Tout naturellement, il fait campagne pour le « oui » lors du référendum pour la Communauté franco-africaine, proposé par de Gaulle le 28 septembre 1958[25]. Seul son protégé guinéen, Ahmed Sékou Touré ose dire « non » préférant, à l’inverse d’Houphouët-Boigny, « la liberté dans la pauvreté à la richesse dans l'esclavage »[26]. Malgré ce succès, la communauté franco-africaine s'écroule peu de temps après, poussée par la fédération du Mali qui souhaite l’indépendance. Le 7 août 1960, Houphouët proclame à contrecœur, l’indépendance de la Côte d’Ivoire [2

 

L'INSTAURATION DU POUVOIR PERSONNE

 

Houphouët-Boigny prend officiellement la tête du gouvernement ivoirien le 1er mai 1959[28]. Il ne souffre d’aucune opposition en ce qui concerne les partis rivaux, le PDCI les ayant tous neutralisés en 1957 (devenant de facto unique)[21], mais il est en revanche, confronté à une opposition interne. Des nationalistes radicaux, menés par Jean-Baptiste Mockey, se dressent ouvertement contre sa politique francophile[22]. Pour résoudre ce problème, Houphouët-Boigny décide de se débarrasser de cet opposant en fomentant, en septembre 1959, le « complot du chat noir » où Mockey, accusé d’avoir tenté de l’assassiner avec des fétiches maléfiques, est exilé[29].

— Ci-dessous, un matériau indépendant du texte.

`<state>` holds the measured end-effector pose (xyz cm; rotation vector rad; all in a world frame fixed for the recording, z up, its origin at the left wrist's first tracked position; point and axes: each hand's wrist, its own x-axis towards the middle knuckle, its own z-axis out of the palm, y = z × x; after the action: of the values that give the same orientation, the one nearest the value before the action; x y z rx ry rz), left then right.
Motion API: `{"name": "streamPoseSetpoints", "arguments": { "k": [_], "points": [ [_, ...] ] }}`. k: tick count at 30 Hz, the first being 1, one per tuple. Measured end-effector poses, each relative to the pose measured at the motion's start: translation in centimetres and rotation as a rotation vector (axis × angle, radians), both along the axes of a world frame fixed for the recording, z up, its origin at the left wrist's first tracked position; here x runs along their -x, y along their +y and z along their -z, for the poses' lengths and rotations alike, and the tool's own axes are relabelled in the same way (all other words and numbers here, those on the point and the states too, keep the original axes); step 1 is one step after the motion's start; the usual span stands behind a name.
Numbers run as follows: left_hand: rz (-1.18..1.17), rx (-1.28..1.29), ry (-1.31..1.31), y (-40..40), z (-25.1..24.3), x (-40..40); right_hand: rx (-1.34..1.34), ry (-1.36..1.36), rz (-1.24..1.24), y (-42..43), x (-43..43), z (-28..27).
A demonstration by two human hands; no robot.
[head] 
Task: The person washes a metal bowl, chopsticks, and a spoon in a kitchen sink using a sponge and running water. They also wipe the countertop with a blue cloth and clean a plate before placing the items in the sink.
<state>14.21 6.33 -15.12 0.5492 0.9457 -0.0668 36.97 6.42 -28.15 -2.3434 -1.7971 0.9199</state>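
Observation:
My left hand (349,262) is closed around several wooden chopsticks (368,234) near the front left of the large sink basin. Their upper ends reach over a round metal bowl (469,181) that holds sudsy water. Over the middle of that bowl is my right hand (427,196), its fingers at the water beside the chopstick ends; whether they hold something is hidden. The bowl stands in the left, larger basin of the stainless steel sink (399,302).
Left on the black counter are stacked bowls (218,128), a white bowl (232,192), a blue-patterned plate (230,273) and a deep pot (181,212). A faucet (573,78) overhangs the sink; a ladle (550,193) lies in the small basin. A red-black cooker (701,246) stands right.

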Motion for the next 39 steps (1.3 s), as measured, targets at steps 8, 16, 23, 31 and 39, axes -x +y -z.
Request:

En 1960, Houphouët-Boigny se lance dans la rédaction d’une nouvelle constitution. Il s’inspire de la constitution américaine qui établit un exécutif puissant, et de la constitution française de 1958 qui limite certains pouvoirs du législatif[30]. Il transforme donc l’Assemblée nationale en une simple chambre d’enregistrement votant les lois et le budget[31] ; les députés sont désignés directement par lui[31], et le PDCI, totalement inféodé au président, doit se contenter de servir comme simple intermédiaire entre les masses populaires et l’État[32].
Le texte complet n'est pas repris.